If we precalculate the linecoordinates beforehand, we can now even give each line a flag if it collides with any other line, else we can even forgo on the ora (dst),y component! depending on the first pixel x-position we just enter that code depending on x & 7 on either f8_entry, f7_entry, f6_entry, …

## Steep slopes

Examples for the steep slopes can be found here. Also one can unroll things in the same manner as for the flat slopes regarding permutations, just that we aim for different run lengths and not for patterns.

### With a loop

One can use the advantage of some illegal opcodes to make a looped version nearly as fast as an unrolled variant. In fact the inner loop here is one cycle faster then the method being used in The Masque. However the overhead that arises from shifting the pixelmask and advancing the pointers dst1 + dst2 is wasting more cycles then with an unrolled line drawing routine. So if you want it fast but also need to save memory, this is what you want:

back_
back
pix      lda #\$00
dst1     ora \$2000,y
dst2     sta \$2000,y
dey
bpl out          ;anoying, but needed in a loop variant

txa
dx       sbx #\$00
bcs back
move_x
txa
dy       sbx #\$00         ;add dy (by subtracting -dy)
lda (dst1),y
bcc dst2         ;column change? no -> do it the short way
lda #\$80
eor dst1+1
sta dst1+1
sta dst2+1
bmi back_
inc dst1+2
inc dst2+2
lda #\$01
bne back+2

Needless to say that this code is best placed into zeropage for maximum performance. The addition of dy and the next upcoming subtract can again be aggregated and additional cycles can be saved that way.

### Unrolled

Unrolling the above code brings two advantages: One does not have to check for the underrun of Y, and one can use absolute adressing. The tradeoff: sbx can't be used anymore and one needs to use sbc dx/adc dy to calculate the slope, what wastes more cycles. Also one needs to find the sweet spot between saved cycles and memory consumption.

-
tax
lda #\$01
ora \$2780,y
sta \$2780,y
dey
txa
sbc dx
bcs -          ;2+2+4+5+2+2+3+3 = 23 cycles per pixel
-
tax
lda #\$02
ora \$2780,y
sta \$2780,y
dey
txa
sbc dx
bcs -
...

Memory consumption is 2176 bytes (17 bytes * 8 pixels * 16 columns). However this method forces us to do an extra handling for the last x-position on each line, to land on the right Y value.

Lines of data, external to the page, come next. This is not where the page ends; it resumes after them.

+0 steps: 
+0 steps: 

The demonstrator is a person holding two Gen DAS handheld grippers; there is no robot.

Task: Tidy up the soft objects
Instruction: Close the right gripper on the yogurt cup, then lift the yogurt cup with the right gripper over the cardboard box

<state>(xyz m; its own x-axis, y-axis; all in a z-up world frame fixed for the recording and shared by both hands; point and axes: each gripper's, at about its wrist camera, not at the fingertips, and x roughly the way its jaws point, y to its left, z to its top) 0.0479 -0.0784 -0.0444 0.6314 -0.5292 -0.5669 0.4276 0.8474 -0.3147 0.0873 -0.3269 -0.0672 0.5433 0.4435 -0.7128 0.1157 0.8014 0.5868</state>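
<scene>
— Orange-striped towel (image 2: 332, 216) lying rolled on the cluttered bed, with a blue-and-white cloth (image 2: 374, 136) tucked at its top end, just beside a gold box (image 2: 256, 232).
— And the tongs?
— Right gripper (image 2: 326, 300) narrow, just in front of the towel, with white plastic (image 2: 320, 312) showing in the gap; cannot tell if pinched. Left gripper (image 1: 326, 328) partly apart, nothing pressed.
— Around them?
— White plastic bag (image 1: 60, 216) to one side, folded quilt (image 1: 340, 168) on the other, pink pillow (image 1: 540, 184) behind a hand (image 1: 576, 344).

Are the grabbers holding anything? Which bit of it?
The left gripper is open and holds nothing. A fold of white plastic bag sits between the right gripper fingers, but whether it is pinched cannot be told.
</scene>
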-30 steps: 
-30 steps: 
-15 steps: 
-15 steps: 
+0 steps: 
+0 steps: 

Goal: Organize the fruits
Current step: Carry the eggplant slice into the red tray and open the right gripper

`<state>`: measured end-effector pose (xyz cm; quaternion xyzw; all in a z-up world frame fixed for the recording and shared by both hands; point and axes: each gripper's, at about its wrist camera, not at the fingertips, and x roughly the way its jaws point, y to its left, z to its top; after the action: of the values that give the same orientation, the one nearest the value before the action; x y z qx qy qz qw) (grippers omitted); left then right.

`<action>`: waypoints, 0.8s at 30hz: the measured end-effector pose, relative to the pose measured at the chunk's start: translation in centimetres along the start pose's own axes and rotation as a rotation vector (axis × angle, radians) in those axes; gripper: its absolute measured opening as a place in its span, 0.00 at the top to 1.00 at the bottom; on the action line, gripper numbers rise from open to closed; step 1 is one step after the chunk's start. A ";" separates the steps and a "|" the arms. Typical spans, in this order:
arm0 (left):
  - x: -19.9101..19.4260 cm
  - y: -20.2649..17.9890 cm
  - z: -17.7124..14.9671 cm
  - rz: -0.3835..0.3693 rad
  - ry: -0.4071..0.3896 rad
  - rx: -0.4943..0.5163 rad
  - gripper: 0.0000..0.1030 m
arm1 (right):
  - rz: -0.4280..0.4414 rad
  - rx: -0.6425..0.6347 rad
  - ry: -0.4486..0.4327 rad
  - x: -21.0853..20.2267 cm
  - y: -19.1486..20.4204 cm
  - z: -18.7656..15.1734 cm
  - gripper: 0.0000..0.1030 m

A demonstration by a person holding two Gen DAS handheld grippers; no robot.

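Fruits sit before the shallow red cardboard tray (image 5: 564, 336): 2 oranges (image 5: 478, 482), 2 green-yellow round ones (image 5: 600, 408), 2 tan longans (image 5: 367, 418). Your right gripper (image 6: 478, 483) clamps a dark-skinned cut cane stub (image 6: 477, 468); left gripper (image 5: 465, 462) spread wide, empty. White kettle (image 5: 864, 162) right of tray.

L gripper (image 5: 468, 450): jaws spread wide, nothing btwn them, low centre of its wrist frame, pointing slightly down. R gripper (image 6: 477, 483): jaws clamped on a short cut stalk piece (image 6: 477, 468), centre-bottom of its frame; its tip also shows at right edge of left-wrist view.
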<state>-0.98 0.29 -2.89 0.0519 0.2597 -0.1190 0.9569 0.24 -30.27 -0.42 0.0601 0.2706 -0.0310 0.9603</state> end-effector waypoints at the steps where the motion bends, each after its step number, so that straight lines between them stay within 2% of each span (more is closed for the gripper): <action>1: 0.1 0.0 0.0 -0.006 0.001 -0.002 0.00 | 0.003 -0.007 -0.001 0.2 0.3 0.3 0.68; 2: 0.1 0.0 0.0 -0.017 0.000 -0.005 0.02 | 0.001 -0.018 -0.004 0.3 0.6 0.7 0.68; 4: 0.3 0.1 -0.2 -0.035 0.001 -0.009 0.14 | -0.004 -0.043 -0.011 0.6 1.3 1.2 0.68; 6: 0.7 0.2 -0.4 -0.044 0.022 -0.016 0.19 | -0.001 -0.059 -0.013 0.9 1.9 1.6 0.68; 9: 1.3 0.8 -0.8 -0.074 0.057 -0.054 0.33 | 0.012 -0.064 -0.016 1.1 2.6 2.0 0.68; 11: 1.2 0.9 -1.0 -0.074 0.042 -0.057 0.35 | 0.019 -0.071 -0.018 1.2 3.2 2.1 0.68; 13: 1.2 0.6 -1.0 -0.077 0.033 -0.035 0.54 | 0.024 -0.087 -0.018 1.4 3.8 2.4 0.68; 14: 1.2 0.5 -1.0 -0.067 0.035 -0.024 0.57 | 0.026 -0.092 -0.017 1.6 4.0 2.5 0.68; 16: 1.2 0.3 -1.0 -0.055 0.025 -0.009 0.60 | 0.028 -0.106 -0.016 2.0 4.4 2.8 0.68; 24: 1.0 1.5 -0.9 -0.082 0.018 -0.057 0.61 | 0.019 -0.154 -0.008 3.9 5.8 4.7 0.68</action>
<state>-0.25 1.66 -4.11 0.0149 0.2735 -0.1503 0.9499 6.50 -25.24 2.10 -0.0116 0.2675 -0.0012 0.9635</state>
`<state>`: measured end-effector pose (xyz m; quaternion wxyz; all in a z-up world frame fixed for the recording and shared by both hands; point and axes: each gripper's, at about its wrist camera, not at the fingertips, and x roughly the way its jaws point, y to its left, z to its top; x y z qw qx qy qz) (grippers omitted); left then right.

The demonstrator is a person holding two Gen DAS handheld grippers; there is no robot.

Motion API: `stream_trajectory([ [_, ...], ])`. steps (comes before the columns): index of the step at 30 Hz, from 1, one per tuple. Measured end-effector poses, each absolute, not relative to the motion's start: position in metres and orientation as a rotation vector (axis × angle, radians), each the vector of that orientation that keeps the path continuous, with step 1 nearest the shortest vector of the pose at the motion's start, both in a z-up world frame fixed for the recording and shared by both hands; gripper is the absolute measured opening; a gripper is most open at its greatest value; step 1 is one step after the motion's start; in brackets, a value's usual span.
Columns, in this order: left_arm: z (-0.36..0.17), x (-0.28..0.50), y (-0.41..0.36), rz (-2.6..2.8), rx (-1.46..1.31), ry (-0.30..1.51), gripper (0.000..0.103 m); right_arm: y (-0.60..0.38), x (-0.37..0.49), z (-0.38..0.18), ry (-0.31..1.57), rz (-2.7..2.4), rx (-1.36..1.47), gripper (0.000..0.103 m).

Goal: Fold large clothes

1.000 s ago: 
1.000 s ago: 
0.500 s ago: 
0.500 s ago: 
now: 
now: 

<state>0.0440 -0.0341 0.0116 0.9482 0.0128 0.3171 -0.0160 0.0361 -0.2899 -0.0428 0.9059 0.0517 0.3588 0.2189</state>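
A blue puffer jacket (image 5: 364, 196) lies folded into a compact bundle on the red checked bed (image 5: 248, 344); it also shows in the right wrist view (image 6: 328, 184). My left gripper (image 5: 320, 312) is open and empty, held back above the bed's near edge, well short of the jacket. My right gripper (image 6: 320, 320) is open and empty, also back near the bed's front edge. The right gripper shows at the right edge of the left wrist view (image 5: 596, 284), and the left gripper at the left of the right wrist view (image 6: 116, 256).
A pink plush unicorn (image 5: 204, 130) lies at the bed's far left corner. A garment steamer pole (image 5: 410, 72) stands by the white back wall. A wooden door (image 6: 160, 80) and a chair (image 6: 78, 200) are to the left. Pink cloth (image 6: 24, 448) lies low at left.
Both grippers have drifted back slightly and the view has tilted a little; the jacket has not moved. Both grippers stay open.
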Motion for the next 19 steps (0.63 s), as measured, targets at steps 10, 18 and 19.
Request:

If you can afford a lot of memory you might think of a fully unrolled variant that unrolles each possible column:

tay
lda \$277f
sax \$277f
tya
sbc dx
bcs ++             ;ossom 18 cycles per pixel!
tay
txa
rol
bcs +
rol
jmp column15_y7e   ;change column, jump into unrolled loop of adjacent column
+
tax
++
tay
lda \$277e
sax \$277e
tya
sbc dx
bcs ++
tay
txa
rol
bcs +
rol
jmp column15_y7d
+
tax
++
...

This method would work on inverted graphics, means it does not plot but delete pixels, thus we can make use of the SAX command, but for that have to get rid of the y-index. However memory consumption is tremendous now: 24 * 16 * 128 = \$c000 bytes. However there's a lot of dead code there. Especially at the outer columns there's no need to unroll all 128 lines, as you object will rotate and draw within a circle, it is enough to only support those bytes that are within that circle, no lines will be drawn outside of it. So it would be around 4 / PI * \$c000 bytes.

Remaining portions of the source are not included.